エンジンが故障したわけではない。キャタピラは巨体を前進させようと思い切り回転を続けているし、俺の頭上では機銃が火を噴き続けている。
やがて、前に進めなくなったキャタピラが足元の瓦礫をまき散らし始めたかと思うと――――――レオパルトの巨体が、微かに持ち上がったように見えた。
「ぐっ…………!」
両手に思い切り力を込める。分厚い外殻の下で腕の筋肉が膨れ上がり、両腕がほんの少しだけ太くなる。

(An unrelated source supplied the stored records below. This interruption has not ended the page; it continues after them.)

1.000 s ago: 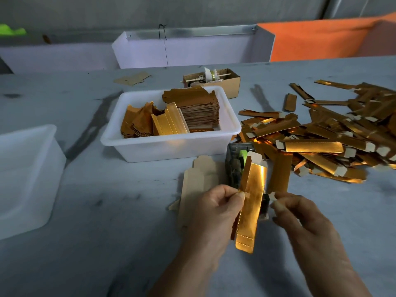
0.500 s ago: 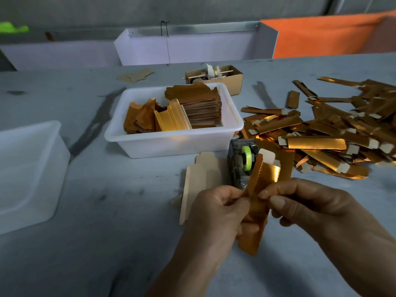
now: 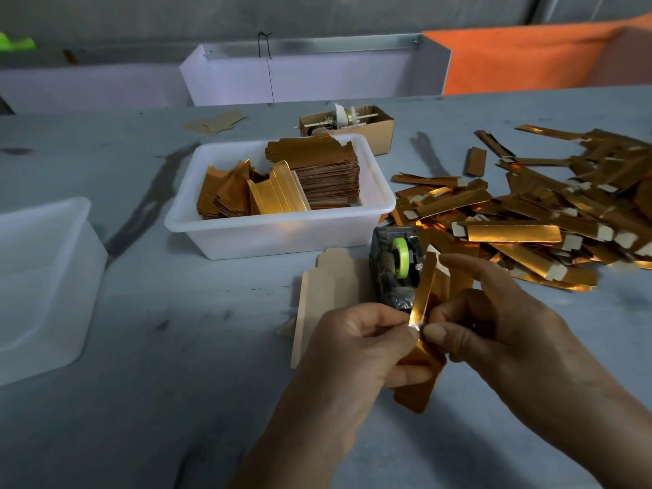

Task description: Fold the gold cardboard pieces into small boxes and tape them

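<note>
The left hand (image 3: 356,347) and right hand (image 3: 494,333) both pinch one folded gold piece (image 3: 421,347) held upright just above the surface (image 3: 176,400), in front of the tape dispenser (image 3: 397,270). If the pinch slackens before the tape is pressed flat, the seam could spring open or the tape crease, to judge by the small shiny bit between the thumbs. Left thumb and fingers curl around the piece's lower half; the right thumb and forefinger press its edge, other fingers bent behind. Finished gold pieces (image 3: 511,234) lie heaped to the right; flat blanks fill the white tub (image 3: 282,234).
</note>
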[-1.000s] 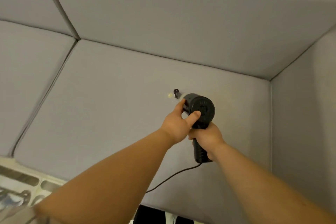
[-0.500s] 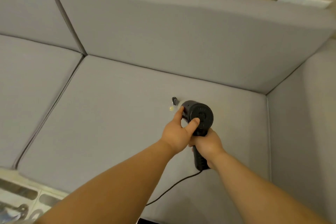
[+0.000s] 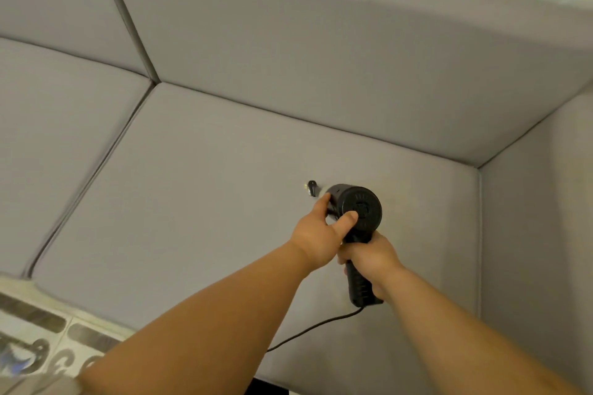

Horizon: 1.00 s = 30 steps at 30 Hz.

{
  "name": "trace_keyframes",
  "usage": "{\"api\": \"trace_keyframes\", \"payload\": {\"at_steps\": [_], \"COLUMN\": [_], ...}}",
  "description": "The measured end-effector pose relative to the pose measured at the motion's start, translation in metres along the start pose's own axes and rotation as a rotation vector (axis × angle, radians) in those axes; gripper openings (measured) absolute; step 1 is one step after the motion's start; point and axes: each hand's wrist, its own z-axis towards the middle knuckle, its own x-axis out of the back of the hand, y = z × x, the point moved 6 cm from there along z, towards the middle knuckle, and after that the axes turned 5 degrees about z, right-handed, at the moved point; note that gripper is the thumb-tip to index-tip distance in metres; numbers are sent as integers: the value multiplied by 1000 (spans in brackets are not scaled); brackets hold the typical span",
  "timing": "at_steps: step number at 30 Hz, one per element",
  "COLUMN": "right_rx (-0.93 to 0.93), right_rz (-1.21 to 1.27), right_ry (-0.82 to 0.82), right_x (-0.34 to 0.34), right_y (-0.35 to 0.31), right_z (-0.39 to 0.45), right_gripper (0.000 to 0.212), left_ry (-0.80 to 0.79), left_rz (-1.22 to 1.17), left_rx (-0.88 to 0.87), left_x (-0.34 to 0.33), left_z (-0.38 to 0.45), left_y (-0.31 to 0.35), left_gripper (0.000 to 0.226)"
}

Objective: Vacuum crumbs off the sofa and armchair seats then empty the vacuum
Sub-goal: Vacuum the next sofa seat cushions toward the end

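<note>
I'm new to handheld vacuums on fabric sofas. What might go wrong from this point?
The cord trails off the seat's front edge and may snag or tug. The nozzle is small, so the pale crumb beside it might get pushed away. Both the left hand and right hand are busy on the vacuum.

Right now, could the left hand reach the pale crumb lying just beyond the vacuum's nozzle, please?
Probably yes: the left hand grips the vacuum barrel close behind the crumb, and only bare seat cushion lies between.
</note>
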Motion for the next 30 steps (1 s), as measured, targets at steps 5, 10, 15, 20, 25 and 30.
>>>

転生者は基本的にステータスが高くなれば簡単に筋力も上がるため、筋トレはする必要がない。けれども俺は若い頃からずっと筋トレを欠かしたことはないし、毎日トレーニングを続けている。それによって鍛えられた筋力と俺のステータスが合わさった結果、戦車と真正面から力比べをしても勝てるような力を手に入れた。
力を込めた指先が、ほんの少し複合装甲に食い込んでいく。その指にも思い切り力を込めた直後、前進するために足掻き続けていたレオパルトのキャタピラが――――――宙に浮いた。
正確に言うと、レオパルトの巨体が宙に浮いた。キャタピラは無意味な回転を続け、持ち上げられたせいで機銃の照準が狂う。きっと中で銃撃していた砲手は、いったいなぜ照準が狂ったのか分からなかったに違いない。
最新型の
「Ураааааааааа!!」
舞い上がったレオパルトは回転しながら後方へと吹っ飛んでいく。分厚い装甲に覆われた戦車が回転しながら宙を舞う光景に味方の兵士と敵の兵士たちは目を見開き、まるで迫撃砲の砲弾のように舞い上げられた戦車が落下するまで見守っていた。
そのレオパルトは落下を始めると、まず後方に設置されていた重機関銃で援護していた敵兵の一団を押し潰しながら地面に激突してバウンドし、自分自身の砲身をへし折りながら再び舞い上がる。そのままバウンドしながら後方まで転がっていくと、後退しながらT-14の群れへと砲撃を続けていた味方のレオパルトの真上に落下する羽目になった。
そこに、T-14部隊の容赦のないAPFSDSの集中砲火が飛来する。俺たちに向けて車体の下部を晒していたレオパルトはあっさりとそこを貫通されて爆発し、至近距離で味方の戦車の爆風を浴びる羽目になったもう1両のレオパルトも、火達磨になりながら逃げだしたところを歩兵のロケットランチャーで擱座させられた。
「お、おい、今、戦車が飛んでたよな………?」
「信じられねえ…………!」
「ほら、同志諸君。さっさと攻め落とすぞ」
今の光景を見て度肝を抜かれている味方の兵士にそう言いながら、俺は毛細血管が弾けたせいでまだ痛む両腕を無理矢理動かし、AK-12を構えながら前進を続けるのだった。